Go through the material under this sentence. Return every line holding "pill".

MATERIAL PROVIDED:
'''

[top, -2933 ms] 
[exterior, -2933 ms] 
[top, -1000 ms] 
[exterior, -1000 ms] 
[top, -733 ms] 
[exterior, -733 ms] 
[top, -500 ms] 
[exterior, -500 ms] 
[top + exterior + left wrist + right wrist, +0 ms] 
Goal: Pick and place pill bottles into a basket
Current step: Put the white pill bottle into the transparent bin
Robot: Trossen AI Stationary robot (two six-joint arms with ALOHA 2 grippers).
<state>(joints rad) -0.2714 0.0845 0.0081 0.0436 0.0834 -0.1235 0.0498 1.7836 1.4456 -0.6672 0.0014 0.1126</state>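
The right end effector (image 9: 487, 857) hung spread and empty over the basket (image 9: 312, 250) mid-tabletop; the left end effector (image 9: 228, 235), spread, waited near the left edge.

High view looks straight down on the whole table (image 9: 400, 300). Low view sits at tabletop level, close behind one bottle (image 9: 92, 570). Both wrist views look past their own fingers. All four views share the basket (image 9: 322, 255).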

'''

OUTPUT OF THE EXERCISE:
Goal: Pick and place pill bottles into a basket
Current step: Put the white pill bottle into the transparent bin

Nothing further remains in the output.